**YOUR TASK**: Please transcribe the lines below exactly, and leave every image behind.

**PROVIDED MATERIAL**:
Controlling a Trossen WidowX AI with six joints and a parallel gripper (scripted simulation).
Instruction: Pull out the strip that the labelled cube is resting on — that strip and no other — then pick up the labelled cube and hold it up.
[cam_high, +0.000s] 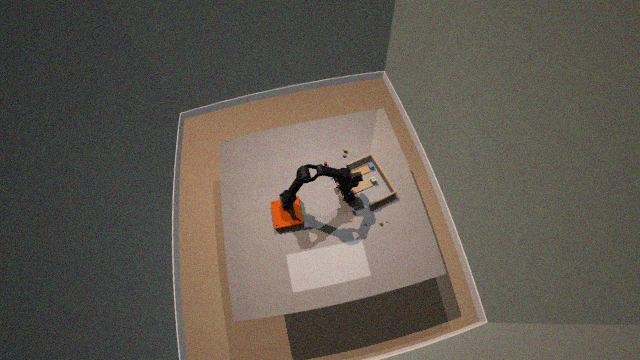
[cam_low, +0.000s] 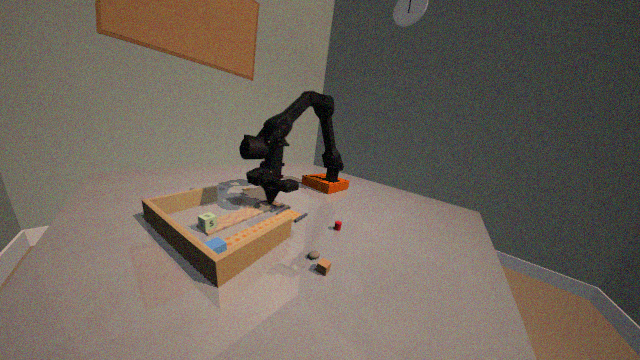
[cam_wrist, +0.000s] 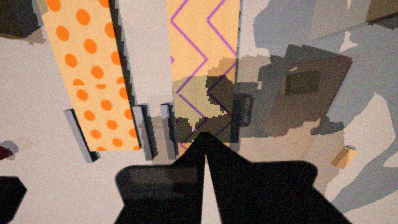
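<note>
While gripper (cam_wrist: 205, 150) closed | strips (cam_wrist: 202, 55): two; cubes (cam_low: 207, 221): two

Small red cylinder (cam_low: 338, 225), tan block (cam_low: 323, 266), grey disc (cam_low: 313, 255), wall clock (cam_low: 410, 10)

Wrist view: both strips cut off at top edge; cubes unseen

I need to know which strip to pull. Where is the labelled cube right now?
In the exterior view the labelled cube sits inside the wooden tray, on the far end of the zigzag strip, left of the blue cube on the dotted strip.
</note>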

**EXERCISE RESULT**:
Controlling a Trossen WidowX AI with six joints and a parallel gripper (scripted simulation).
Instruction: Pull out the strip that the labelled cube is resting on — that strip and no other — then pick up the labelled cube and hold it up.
[cam_high, +0.000s] 
[cam_low, +0.000s] 
[cam_wrist, +0.000s] 
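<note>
While gripper (cam_wrist: 205, 150) closed | strips (cam_wrist: 202, 55): two; cubes (cam_low: 207, 221): two

Small red cylinder (cam_low: 338, 225), tan block (cam_low: 323, 266), grey disc (cam_low: 313, 255), wall clock (cam_low: 410, 10)

Wrist view: both strips cut off at top edge; cubes unseen

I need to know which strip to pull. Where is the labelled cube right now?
In the exterior view the labelled cube sits inside the wooden tray, on the far end of the zigzag strip, left of the blue cube on the dotted strip.
</note>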

This completes the output for the exercise.